Boeing doesn’t know yet how long 787 fix will take
By Dominic Gates
Seattle Times aerospace reporter
When might the 787 Dreamliner fly and what’s the cost to fix it and get it in the air?
That was the big question dominating an early-morning earnings teleconference Wednesday between Boeing CEO Jim McNerney and Wall Street analysts, who expressed concern about the new jet program’s profitability.
McNerney said Boeing is still assessing how long it will take to fix the structural flaw that has grounded the jet. The company won’t have a new schedule or an estimate of the added costs until “later this quarter,” he said.
That extends the time frame for providing answers. A month ago, Boeing said it hoped to have a new schedule for first flight and delivery within “several weeks.”
“We are working through this matter as quickly as we can but will not sacrifice quality for expediency on such an important effort,” McNerney said.
The focus on the 787 meant that Boeing’s buoyant quarterly earnings got scant attention during the conference call.
Its second-quarter profit rose 17 percent to just shy of $1 billion on revenue of $17 billion.
Boeing has about $5 billion in cash on hand, and profit margins were healthy at about 10 percent in both the defense and commercial-airplane divisions. In the midst of a steep and broad economic downturn, it maintained its financial forecast for the year.
And despite more than 70 jet-order deferrals in the last three months, and the announced cut in 777 output next year, McNerney said he expects to hold 737 production steady in Renton.
But the good news was overshadowed by worries over the 787. McNerney offered what reassurance he could.
He said Boeing has identified and analyzed the structural problem at the wing-to-body join, duplicated it on a computer model and selected a preferred solution.
The hangup, he said, is that it’s difficult to implement the fix — especially on those planes already built — because of the inaccessibility of the place inside the wing where the modification has to be made.
In addition, he said, Boeing engineers are using “an abundance of caution” to ensure other stress issues are not created by the modification.
A Seattle Times story published Wednesday before the earnings release cited two engineers who identified the problem as delamination of the composite-plastic material at a stress point at the end of the long rods, called stringers, used to stiffen each wing.
The engineers estimated that the fix could delay first flight four to six months even if the fix works, potentially pushing first flight into 2010.
When asked directly about that prediction during the conference call, McNerney stuck to his answer that no new schedule is yet available.
The engineers cited in the Times story described the Boeing fix as a redesign at the wing-to-body join that involves only a handful of additional parts at the end of each stringer, but is nevertheless complex to implement.
McNerney emphasized that the problem is limited to the join and that the whole wing doesn’t need a redesign.
“There is nothing we have learned to lead us to believe that this is anything but a local issue, which can be addressed with a local fix,” McNerney said.
Boeing also punted on the financial impact of the new 787 delay, saying the answer cannot be known until the new plan is determined.
On the earnings call, Barclays Capital analyst Joe Campbell asked Chief Financial Officer James Bell the question in plain English:
“Are you sure that you’re not losing money on this thing?”
The concern is that Boeing, despite the huge order book for 850 Dreamliners, may not be able to make enough money on each plane to recover over time all the added costs piling up: the extra research and development needed to solve the current problems, the late penalties that will have to be paid to customers and suppliers, and the cost of holding all the expensive inventory for months longer without any income.
Bell disclosed that Boeing has in its inventory almost $8 billion worth of 787 structures work — completed and partially built airplanes — for which it can receive no income until the jets are delivered to customers.

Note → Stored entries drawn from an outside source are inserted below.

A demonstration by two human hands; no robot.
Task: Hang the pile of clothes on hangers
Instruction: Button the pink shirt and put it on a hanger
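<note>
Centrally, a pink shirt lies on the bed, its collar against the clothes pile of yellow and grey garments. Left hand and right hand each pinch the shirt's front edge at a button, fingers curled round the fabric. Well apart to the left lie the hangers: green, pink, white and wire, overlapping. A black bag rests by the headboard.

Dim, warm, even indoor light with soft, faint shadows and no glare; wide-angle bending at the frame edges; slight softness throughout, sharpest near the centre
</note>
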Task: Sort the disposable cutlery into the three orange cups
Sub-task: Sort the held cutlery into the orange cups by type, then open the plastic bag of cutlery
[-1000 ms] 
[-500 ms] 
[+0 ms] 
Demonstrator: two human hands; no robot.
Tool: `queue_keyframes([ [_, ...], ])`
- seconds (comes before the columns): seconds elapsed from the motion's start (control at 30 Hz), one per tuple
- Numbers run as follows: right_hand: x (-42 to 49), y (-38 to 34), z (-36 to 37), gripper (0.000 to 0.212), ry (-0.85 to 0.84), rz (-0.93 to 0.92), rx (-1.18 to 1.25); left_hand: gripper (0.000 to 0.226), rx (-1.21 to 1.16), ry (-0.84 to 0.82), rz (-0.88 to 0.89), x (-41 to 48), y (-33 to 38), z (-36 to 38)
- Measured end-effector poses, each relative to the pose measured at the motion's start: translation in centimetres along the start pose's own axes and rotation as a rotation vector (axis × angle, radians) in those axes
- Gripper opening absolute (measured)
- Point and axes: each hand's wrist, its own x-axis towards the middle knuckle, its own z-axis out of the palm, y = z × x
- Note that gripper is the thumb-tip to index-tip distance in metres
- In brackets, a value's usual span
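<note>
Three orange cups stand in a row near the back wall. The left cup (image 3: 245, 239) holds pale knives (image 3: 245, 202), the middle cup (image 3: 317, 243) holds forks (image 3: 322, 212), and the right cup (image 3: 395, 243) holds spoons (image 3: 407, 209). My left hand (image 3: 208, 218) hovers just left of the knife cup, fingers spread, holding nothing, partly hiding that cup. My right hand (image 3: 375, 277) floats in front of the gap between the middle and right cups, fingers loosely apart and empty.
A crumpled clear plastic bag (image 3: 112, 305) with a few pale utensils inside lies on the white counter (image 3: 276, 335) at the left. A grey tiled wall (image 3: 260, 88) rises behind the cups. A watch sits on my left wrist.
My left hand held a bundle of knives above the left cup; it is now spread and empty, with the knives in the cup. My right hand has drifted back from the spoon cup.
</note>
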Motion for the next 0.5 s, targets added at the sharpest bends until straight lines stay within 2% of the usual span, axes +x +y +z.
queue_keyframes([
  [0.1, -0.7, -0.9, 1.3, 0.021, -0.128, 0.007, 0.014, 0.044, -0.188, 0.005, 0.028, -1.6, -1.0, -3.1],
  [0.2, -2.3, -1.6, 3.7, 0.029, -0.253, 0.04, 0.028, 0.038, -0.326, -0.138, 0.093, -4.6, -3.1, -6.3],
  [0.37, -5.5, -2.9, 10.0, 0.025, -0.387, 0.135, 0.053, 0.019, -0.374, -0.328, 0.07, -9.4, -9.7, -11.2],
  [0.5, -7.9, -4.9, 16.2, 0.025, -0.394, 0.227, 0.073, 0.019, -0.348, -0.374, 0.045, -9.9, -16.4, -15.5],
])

He said this 787 work-in-progress inventory is growing at a rate of $800 million per quarter.
In response to Campbell, Bell conceded that the new 787 delay “puts pressure on the profitability of this program.”
“We’ve always been concerned with the cumulative impact of the schedule delays and the pressure it puts on cost,” Bell said.
“We also have been concerned with the delays to our customers and how that converts to penalties or the settlements we have to work through with them.”
But Bell said Boeing expects to create efficiencies over the expected long production run of the 787 that will reduce costs and increase profit per plane to cover all the extra expenses.
“We still believe the program to be profitable,” Bell said.
In an interview later, Campbell said that in rough numbers, using the figures released Wednesday, Boeing will have spent up to $13 billion on inventory buildup by the time it starts delivering the 787s. It has maybe an additional $8 billion to $10 billion sunk into research and development, and it’s on the hook for a few billion dollars more in customer and supplier penalties.
Campbell estimates that the overrun on costs attributable to the delays up until now is around $6 billion.
But that doesn’t include the additional costs being incurred due to the wing-to-body flaw.